Discussion in 'Programming' started by chromosome, Dec 11, 2011.
Either for strategy backtesting/development or actual algo trading through an API?
All the way.
Best kept secret out there, although not sure if one can call it a secret, because it's open source, most likely bunch of people just don't go around evangelically preaching about it. By the way, since living completely in the open source world for several years, I can breathe again.
Back to Python environment.
Beautiful simple syntax, easy to use, gazillion libraries. Most important, excellent performance, contrary to most uninformed opinions out there. That would be most obvious in backtesting where you would most likely face some serious volume. In order to get there you have to grasp properly issues surrounding large volume processing (keyword "vectorization") and get yourself some popular libs (scipy/numpy). As a result, you have the ridiculously easy environment to code with performance approaching C levels. If you really crave terminal speed, with some expanded coding you can use Cython and get the C compiled code (not really necessary in most cases). If not the most popular environment in scientific community, it is definitely one of the most popular. Best combo of simplicity in use and performance.
Coming from the 25+ years in corporate world, I really, really can't stand what's going on within the IT these days, namely and primarily with Java crap, all those stupid frameworks and insane levels of OO-obsession. I dont' care at all about the closure, apparently it's a big deal for some people. That's exactly the thinking that derailed the whole thing after C++ became fashionable. The OO-obsession has it's place, of course, but instead of having it in moderation and in places where it is appropriate, there comes the Java and now I can not even fart without wrapping it into the class and let my kids inherit it instead of wafting it in a strightforward and efficient manner. Whatever man ...
If you try using Python native code and build some objects, inherit them 55 times, add couple of loops and you will be waiting for half an hour to sum up single symbol daily ticks. I do not suggest going through this painful discovery exercise, my comparison is similar to the database world: "normalize until hurts and then de-normalize until works", where in programming "try objects
until hurts and go back to functions until works". Don't get me started on the web crap either, somebody is going to try to show me how much I am missing in XML "programming".
I am rather grumpy these days, because I am not getting good results out of some strategies I was hoping for, hence the negative tone, but I really mean it. At the same time I do not have intention to convince anybody because I do not care, neither do I have intention to respond or argue, because I do not care. Adult people should use and do whatever they see fit.
Having said that, you've asked about the python and here are some practical steps, don't have time to put the proper links, so google is your friend (but only as a search engine):
- Although it works perfectly on Windowz, try to move yourself to Linux, you will feel much better (I just can't resist not recruiting) and every now and then there are some things that are less awkward and patchy, hence more natural in that environment.
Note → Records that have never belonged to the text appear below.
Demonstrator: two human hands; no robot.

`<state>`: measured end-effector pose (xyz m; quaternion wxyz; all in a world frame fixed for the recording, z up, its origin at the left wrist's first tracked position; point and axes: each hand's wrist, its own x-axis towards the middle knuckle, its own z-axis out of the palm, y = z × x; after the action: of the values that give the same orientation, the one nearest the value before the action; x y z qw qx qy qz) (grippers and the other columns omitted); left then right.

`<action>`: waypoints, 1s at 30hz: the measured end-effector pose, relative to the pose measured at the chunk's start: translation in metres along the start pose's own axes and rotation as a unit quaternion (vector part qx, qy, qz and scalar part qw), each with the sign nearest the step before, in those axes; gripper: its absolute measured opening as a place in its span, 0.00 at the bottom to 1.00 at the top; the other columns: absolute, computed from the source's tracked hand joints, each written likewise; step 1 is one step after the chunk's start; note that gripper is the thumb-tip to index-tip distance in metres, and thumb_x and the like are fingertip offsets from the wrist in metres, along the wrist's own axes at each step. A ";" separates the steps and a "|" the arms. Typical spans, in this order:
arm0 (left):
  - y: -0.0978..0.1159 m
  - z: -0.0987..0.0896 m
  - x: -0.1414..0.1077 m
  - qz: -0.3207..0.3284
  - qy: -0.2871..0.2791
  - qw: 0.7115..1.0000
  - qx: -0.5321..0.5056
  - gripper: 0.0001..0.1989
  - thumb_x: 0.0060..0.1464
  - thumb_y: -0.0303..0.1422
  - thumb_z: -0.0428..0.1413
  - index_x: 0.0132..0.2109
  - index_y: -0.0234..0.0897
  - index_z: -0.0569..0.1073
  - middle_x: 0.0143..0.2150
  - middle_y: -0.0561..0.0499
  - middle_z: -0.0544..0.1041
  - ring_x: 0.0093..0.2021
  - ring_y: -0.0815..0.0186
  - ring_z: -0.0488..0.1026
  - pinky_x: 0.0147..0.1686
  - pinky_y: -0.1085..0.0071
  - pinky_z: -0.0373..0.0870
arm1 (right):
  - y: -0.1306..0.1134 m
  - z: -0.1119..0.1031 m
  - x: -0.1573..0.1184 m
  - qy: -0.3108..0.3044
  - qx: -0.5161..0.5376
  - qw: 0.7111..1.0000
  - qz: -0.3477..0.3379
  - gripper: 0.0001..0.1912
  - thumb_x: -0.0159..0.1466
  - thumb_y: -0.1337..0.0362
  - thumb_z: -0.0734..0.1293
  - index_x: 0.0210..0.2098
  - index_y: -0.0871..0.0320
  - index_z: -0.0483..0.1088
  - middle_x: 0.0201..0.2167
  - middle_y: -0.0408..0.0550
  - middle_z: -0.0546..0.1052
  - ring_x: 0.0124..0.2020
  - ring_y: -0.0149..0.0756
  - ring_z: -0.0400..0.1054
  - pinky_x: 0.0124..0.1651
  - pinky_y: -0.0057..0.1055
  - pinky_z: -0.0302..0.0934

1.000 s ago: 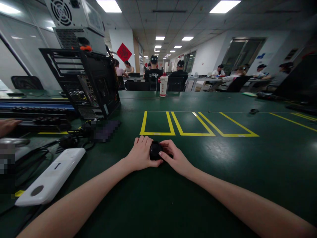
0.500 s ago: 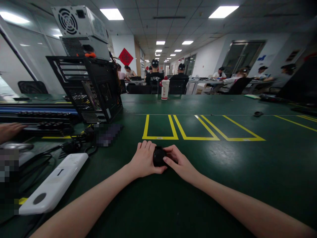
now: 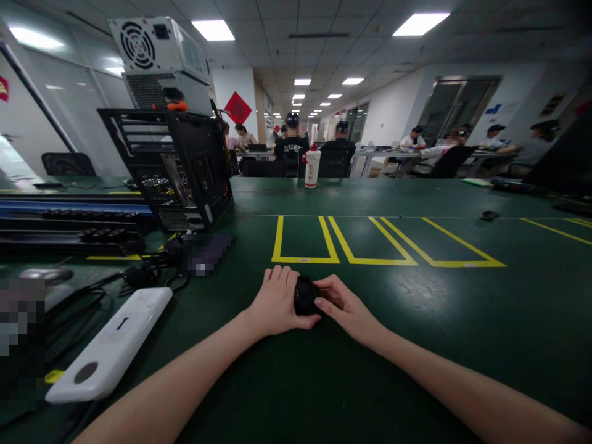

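A small round black object [image 3: 306, 297] rests at the green table's near middle, between my two hands. My left hand [image 3: 279, 300] wraps round its left side, with the thumb along the near edge. On the right side, my right hand [image 3: 345, 306] holds it between thumb and fingers. What the object is cannot be made out. Just beyond it, yellow tape outlines [image 3: 305, 260] mark the green table [image 3: 370, 382].
To the left lie a long white device [image 3: 111, 345], black cables [image 3: 139, 274] and a dark purple item [image 3: 210, 253]. An open black computer case [image 3: 185, 166] stands behind them. A white cup [image 3: 311, 169] is at the far edge; a small black ring-like item [image 3: 490, 215] lies right.
The whole view has shifted slightly, so things appear a little further right. Another person's hand at the left edge is gone from view. Both my hands keep their hold on the black object.
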<state>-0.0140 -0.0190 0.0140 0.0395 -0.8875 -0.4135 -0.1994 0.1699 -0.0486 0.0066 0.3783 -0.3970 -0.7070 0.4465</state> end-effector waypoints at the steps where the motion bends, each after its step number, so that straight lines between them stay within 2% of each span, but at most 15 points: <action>1: 0.000 0.000 0.000 0.001 -0.001 1.000 -0.001 0.33 0.40 0.57 0.50 0.43 0.32 0.64 0.38 0.45 0.65 0.37 0.58 0.61 0.37 0.61 0.58 | 0.001 0.000 0.000 0.004 0.000 1.000 0.003 0.11 0.61 0.63 0.60 0.44 0.54 0.59 0.44 0.46 0.67 0.46 0.35 0.65 0.50 0.39 0.61; 6: -0.001 0.001 0.000 0.001 -0.004 1.000 -0.007 0.32 0.40 0.56 0.50 0.43 0.32 0.64 0.39 0.45 0.65 0.38 0.57 0.61 0.38 0.61 0.59 | 0.005 0.000 0.002 -0.001 -0.015 1.000 0.021 0.17 0.61 0.64 0.60 0.50 0.53 0.57 0.48 0.47 0.66 0.49 0.36 0.63 0.51 0.40 0.60; 13: 0.001 -0.003 0.001 -0.002 -0.011 1.000 -0.009 0.31 0.41 0.55 0.50 0.43 0.32 0.64 0.38 0.45 0.65 0.37 0.58 0.61 0.37 0.62 0.58 | -0.001 -0.002 -0.001 0.001 -0.046 0.998 -0.033 0.17 0.58 0.68 0.63 0.46 0.54 0.59 0.46 0.46 0.65 0.48 0.35 0.63 0.52 0.40 0.60; 18: 0.001 -0.001 0.002 -0.004 -0.010 1.000 -0.005 0.31 0.40 0.55 0.51 0.43 0.32 0.64 0.37 0.45 0.65 0.37 0.57 0.61 0.37 0.61 0.58 | 0.000 -0.001 0.001 0.005 -0.014 1.000 -0.018 0.11 0.60 0.66 0.62 0.43 0.55 0.60 0.42 0.45 0.67 0.46 0.35 0.65 0.51 0.40 0.61; 23: 0.000 0.001 0.004 -0.011 -0.012 1.000 -0.004 0.31 0.39 0.55 0.51 0.42 0.33 0.65 0.37 0.45 0.65 0.37 0.57 0.61 0.37 0.61 0.57 | 0.000 0.000 0.001 0.018 -0.025 0.999 0.013 0.18 0.60 0.66 0.61 0.49 0.54 0.57 0.46 0.49 0.66 0.46 0.36 0.65 0.51 0.41 0.60; 27: 0.000 0.002 0.003 -0.011 -0.014 1.000 -0.014 0.31 0.39 0.55 0.52 0.42 0.34 0.65 0.37 0.45 0.65 0.37 0.57 0.61 0.37 0.61 0.57 | -0.003 -0.002 -0.001 -0.011 -0.032 0.999 0.009 0.17 0.59 0.66 0.62 0.48 0.54 0.58 0.46 0.48 0.66 0.47 0.36 0.64 0.51 0.40 0.61; 30: -0.001 0.003 0.002 -0.007 -0.013 1.000 -0.008 0.31 0.39 0.55 0.51 0.42 0.33 0.65 0.37 0.45 0.65 0.37 0.57 0.61 0.37 0.61 0.58 | -0.001 -0.003 -0.001 -0.011 -0.037 0.999 -0.014 0.16 0.59 0.67 0.63 0.46 0.53 0.59 0.45 0.46 0.66 0.47 0.35 0.64 0.51 0.40 0.60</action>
<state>-0.0126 -0.0160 0.0120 0.0254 -0.8873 -0.4187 -0.1917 0.1726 -0.0492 0.0083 0.3620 -0.3963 -0.7322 0.4192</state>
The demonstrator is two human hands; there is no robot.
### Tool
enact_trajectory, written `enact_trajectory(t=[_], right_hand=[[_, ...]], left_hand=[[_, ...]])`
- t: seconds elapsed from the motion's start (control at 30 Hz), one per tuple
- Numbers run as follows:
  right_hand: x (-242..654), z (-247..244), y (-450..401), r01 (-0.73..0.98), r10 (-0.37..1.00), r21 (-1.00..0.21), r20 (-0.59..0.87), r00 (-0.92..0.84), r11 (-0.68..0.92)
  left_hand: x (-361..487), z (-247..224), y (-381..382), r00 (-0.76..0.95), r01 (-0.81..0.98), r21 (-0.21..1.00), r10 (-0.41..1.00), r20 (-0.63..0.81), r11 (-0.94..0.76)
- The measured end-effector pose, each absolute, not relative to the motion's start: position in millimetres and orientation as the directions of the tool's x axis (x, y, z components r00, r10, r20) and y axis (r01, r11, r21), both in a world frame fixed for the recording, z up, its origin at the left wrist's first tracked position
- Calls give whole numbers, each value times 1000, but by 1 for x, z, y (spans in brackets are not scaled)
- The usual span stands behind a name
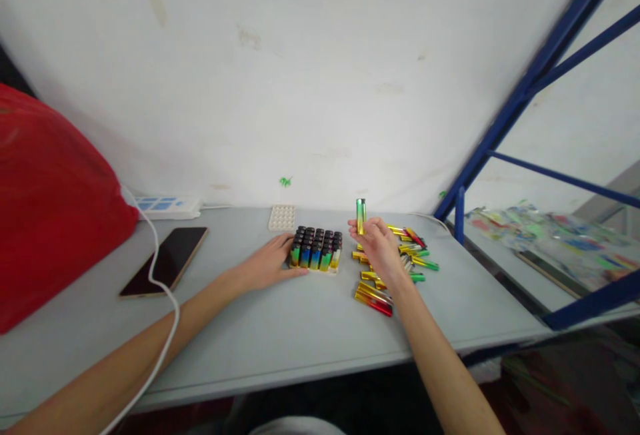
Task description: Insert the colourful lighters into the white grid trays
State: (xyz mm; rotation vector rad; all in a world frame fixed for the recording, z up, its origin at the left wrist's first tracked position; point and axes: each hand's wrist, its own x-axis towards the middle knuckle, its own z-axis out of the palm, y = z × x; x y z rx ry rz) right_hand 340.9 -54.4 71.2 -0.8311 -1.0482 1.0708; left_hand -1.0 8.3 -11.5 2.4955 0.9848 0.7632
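Observation:
My right hand (377, 238) pinches a shiny green-to-yellow lighter (361, 215) upright, raised above the table. My left hand (273, 263) grips the left side of a pale lighter tray (334, 271), its thumb along the front edge and its other fingertips partly hidden behind. Several lighters (315, 255) stand upright in rows in that tray, black tops up, with blue, green and yellow bodies. Below and behind my right hand, loose lighters (374, 298) in yellow, red, green and silver lie in a scattered pile on the table.
A second pale tray with round holes (283, 217) lies near the wall. On the left are a phone (165, 262), a power strip (170, 207), a red bag (55, 202) and a white cable (159, 282) crossing above my left forearm. A blue metal frame (505, 115) stands at right.

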Motion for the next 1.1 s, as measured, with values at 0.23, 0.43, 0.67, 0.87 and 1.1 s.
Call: enact_trajectory(t=[0.23,0.43,0.67,0.87,1.1], right_hand=[[331,76,-65,-263,974,-944,219,-57,197],[325,75,-65,-229,968,-947,245,-57,226],[323,71,-61,-301,980,-942,183,-82,151],[322,61,-55,-193,993,-981,42,-109,20],[318,53,-53,-39,1000,-999,19,-20,18]], left_hand=[[-1,-7,7,629,520,495,704,329,-696],[-2,-8,8,634,513,494,698,333,-701],[-1,-10,7,627,527,484,704,333,-698],[-2,-9,8,627,523,487,703,336,-700],[-2,-8,7,624,520,485,701,345,-703]])
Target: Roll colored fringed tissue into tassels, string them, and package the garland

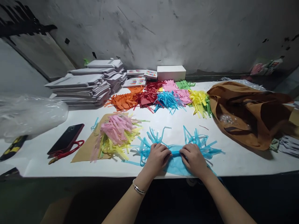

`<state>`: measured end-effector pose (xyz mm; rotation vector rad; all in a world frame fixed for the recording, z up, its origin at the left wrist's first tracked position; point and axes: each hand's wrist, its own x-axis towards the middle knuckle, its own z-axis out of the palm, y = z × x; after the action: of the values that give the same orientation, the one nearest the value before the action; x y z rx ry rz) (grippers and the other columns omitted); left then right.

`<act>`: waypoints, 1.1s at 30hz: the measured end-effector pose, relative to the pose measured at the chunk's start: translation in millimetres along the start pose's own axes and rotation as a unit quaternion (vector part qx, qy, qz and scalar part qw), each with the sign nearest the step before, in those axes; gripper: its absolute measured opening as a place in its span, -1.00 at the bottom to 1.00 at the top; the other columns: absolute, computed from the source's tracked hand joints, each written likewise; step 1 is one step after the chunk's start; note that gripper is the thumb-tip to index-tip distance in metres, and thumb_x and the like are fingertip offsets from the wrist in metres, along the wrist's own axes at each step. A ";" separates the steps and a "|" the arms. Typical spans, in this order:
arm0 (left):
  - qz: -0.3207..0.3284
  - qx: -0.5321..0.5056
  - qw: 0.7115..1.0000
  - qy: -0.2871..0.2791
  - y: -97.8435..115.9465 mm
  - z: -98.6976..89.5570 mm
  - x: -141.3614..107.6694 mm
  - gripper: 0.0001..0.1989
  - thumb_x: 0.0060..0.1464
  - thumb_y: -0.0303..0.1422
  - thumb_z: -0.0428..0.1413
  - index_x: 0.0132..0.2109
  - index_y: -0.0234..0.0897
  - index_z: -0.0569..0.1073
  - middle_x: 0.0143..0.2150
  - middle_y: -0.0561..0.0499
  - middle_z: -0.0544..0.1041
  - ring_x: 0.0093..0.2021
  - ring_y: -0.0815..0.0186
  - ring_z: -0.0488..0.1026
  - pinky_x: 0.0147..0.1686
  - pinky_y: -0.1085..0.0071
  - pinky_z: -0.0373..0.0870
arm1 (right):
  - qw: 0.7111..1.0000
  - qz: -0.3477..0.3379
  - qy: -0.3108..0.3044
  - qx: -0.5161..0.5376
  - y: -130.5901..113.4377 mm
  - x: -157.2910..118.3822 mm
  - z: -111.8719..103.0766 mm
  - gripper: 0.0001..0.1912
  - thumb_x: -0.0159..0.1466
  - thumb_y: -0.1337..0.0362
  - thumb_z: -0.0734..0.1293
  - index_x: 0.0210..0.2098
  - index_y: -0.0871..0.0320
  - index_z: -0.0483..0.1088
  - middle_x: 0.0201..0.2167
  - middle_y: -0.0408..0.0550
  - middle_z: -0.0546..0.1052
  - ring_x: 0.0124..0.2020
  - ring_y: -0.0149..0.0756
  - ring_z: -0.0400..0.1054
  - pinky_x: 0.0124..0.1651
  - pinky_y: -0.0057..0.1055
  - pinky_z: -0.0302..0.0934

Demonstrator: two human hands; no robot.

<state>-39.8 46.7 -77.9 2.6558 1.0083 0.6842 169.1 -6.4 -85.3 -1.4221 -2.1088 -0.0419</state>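
Head view, from the left: a bulky clear plastic bag lies at the far side, then a black slab phone with a red edge and red cord, both well apart from the work. Next comes a flat brown paper sheet under a loose pile of pink and yellow paper strips; the pile's right side lies just beside the tips of blue fringe, so room on this flank looks tight.

Left hand has its grip bent onto the light-blue thin paper piece with fringed ends, pinching the left part of its folded middle band. That blue piece lies between and beneath the hands, its long axis running crosswise, with fringe spreading outward past both wrists. Below the band, a smooth blue panel reaches close to the front edge of the white bench, which seems to leave little room toward the body. Behind it, a white strip of surface separates the fringe from a row of coloured fringed paper bundles.

Right hand grasps the band's right part; neither hand is clearly nearer. Rightward, bare surface shows before a crumpled brown fabric bag.
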 end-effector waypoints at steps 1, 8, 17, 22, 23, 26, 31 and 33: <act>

Best example is multi-processing (not talking about multi-threading) where Linux forks processes much more efficiently and Python code is almost laughably simple, unlike Java counterpart (I just can't resist).
- Python3 is well advanced, but I still use 2.6.6 and do not feel any pain.
- SciPy lib is must, or at least NumPy which comes with SciPy.
- As I said, if you crave terminal speed, get Cython.
- If you need Large Hadron Collider speed, get F2PY and use existing or write your own Fortran procedures. Hell, there is a PyCUDA library too.
- If you want/have to use database, Sqlite3 has a module that comes with standard library. If you need a big one, I recommend PostgreSQL and supporting module psycopg2.
- I do incorporate fair amount of AI and ML into my strategies and in that area SciKit_Learn covers almost everything. PyBrain is well documented and versatile, very good for development and learning, but slow and sluggish if you hit some volume (due too much Python objects usage). FANN is a very good C library with multiple Python bindings. There are also smaller, isolated modules (Kohonen SOM, some clustering, etc).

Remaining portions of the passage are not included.